* _Requirement_:
In your answer, transcribe all of the data exactly.

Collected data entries
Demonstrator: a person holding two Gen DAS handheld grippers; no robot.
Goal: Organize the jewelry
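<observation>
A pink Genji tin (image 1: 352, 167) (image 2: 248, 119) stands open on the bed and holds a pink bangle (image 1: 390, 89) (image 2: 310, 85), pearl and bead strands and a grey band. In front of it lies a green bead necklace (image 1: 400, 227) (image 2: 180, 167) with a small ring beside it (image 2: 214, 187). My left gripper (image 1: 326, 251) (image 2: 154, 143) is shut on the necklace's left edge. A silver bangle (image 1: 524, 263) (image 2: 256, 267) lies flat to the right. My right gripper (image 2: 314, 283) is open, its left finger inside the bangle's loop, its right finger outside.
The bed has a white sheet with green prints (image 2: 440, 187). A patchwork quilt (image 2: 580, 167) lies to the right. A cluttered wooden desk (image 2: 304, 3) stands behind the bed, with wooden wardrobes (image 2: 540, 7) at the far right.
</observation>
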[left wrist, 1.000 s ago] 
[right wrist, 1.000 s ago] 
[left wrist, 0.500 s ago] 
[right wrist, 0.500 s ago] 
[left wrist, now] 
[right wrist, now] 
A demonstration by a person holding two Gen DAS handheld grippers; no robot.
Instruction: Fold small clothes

* _Your response_:
Demonstrator: a person holding two Gen DAS handheld grippers; no robot.
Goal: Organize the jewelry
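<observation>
A pink Genji tin (image 1: 352, 167) (image 2: 248, 119) stands open on the bed and holds a pink bangle (image 1: 390, 89) (image 2: 310, 85), pearl and bead strands and a grey band. In front of it lies a green bead necklace (image 1: 400, 227) (image 2: 180, 167) with a small ring beside it (image 2: 214, 187). My left gripper (image 1: 326, 251) (image 2: 154, 143) is shut on the necklace's left edge. A silver bangle (image 1: 524, 263) (image 2: 256, 267) lies flat to the right. My right gripper (image 2: 314, 283) is open, its left finger inside the bangle's loop, its right finger outside.
The bed has a white sheet with green prints (image 2: 440, 187). A patchwork quilt (image 2: 580, 167) lies to the right. A cluttered wooden desk (image 2: 304, 3) stands behind the bed, with wooden wardrobes (image 2: 540, 7) at the far right.
</observation>
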[left wrist, 1.000 s ago] 
[right wrist, 1.000 s ago] 
[left wrist, 0.500 s ago] 
[right wrist, 0.500 s ago] 
[left wrist, now] 
[right wrist, now] 
A demonstration by a person holding two Gen DAS handheld grippers; no robot.
Instruction: Fold small clothes

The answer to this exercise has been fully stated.